IV Index and LPN devices that leave mesh

Hello,

We're developing an LPN product that will leave the mesh and stay off the mesh for up to 3 days (possibly more). When it rejoins the mesh, the central server/gateway could have some resets in between. 

Is there a chance the IV index will prevent the nodes from communicating once reconnected to the mesh? 

I am looking at this thread and wondering how much is safe to change:
https://devzone.nordicsemi.com/f/nordic-q-a/80558/bt-mesh-iv-update-parameters-timers

Thank you

Parents
  • Hi,

    IV Index update can only happen once every 192 hours (8 days). This means you should have no IV Index related issues if away from the network for 3 days. If the IV Index of the node is lagging too far behind for an IV Index update, the IV Index Recovery procedure will kick in, up to around 40 IV Updates behind. If further behind the node is unable to rejoin the network and must be reprovisioned.

    If you experience issues after a week away from the network, then there might be some issues with the IV Index Recovery procedure. After around 10 months you risk enough IV Index updates to have passed for the node to have completely lost the network.

    Regards,
    Terje

  • "If you experience issues after a week away from the network, then there might be some issues with the IV Index Recovery procedure."

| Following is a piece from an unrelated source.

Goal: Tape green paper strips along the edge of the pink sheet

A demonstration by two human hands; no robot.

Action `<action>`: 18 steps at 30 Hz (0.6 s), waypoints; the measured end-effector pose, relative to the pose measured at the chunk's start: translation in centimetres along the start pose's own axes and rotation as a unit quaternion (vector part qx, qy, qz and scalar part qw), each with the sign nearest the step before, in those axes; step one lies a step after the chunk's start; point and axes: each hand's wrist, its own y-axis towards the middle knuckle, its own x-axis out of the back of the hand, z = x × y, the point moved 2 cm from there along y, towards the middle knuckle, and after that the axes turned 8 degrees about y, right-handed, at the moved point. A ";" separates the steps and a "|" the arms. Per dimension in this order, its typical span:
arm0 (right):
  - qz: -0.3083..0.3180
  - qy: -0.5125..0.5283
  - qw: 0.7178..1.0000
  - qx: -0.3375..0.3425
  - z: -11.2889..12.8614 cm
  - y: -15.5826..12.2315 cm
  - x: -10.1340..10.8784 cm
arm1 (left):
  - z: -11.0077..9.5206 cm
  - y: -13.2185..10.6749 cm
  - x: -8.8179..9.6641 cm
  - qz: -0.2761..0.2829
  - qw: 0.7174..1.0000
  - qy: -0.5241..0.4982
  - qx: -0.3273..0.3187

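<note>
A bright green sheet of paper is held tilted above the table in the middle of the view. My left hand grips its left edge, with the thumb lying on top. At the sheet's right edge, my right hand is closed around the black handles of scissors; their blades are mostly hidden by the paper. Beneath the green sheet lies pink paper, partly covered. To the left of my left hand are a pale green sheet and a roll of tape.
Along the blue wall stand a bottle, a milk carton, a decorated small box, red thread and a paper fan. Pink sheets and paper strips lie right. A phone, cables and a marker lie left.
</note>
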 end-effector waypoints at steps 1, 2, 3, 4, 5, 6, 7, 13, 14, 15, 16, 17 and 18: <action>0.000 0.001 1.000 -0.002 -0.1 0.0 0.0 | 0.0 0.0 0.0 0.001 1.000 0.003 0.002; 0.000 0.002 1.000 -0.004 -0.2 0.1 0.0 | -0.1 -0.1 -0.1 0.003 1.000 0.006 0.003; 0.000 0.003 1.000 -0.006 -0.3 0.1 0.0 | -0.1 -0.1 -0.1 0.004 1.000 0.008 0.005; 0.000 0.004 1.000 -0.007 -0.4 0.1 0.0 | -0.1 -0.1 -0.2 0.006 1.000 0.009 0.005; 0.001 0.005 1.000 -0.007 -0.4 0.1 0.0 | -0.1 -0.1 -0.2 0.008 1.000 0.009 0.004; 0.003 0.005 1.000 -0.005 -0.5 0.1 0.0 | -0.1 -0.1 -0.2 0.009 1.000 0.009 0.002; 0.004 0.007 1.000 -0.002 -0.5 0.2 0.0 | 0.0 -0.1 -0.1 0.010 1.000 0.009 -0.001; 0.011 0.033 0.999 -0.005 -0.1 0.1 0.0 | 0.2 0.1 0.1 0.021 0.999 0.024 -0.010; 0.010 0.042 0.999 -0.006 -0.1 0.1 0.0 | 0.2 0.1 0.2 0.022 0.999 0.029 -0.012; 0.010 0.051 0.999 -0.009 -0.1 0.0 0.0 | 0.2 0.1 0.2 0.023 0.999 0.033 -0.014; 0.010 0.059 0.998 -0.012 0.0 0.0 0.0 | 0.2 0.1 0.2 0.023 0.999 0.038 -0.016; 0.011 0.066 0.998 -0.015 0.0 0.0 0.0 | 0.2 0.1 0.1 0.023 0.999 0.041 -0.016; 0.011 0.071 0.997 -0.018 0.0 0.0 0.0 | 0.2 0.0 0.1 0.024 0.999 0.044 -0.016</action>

    If this event happens what can be done to recover the IV index? Is there a method of manually triggering it? I've noticed some units stop talking all together to us after a couple of weeks separated but some messages do manage to come back through (mainly those sent by the LPN, not the other way). The only fix I've found is unprovisioning and reprovisioning once it starts up the advertisement. This likely won't be acceptable to our users so I'm hoping there's a safe way to send out the secure beacon, or increase the rate it goes out such that the scenario is less likely to happen. 

    From the link I posted they make a few suggestions about updating some defines.

    NETWORK_MIN_IV_RECOVERY_INTERVAL_MINUTES or even set it to zero for debugging purposes so that a node won't wait for timeout to run the IV Index Recovery procedure. (will this prevent said scenario from happening?)

    Our units are battery powered and have seasons where they're in use and not in use. If the whole mesh was powered off for up to 6 months at a time, would this pose any issue? I'm thinking we need a "storage mode" that would prevent the IV updates from happening. 

    I think I need to clarify the scenario a bit better:

    "IV Index update can only happen once every 192 hours (8 days). This means you should have no IV Index related issues if away from the network for 3 days."

    What could happen with our device is that it goes out of the mesh for 3 days, comes back, *maybe* talks back and forth with the server (sending stuff like battery level back), and then goes out of the mesh.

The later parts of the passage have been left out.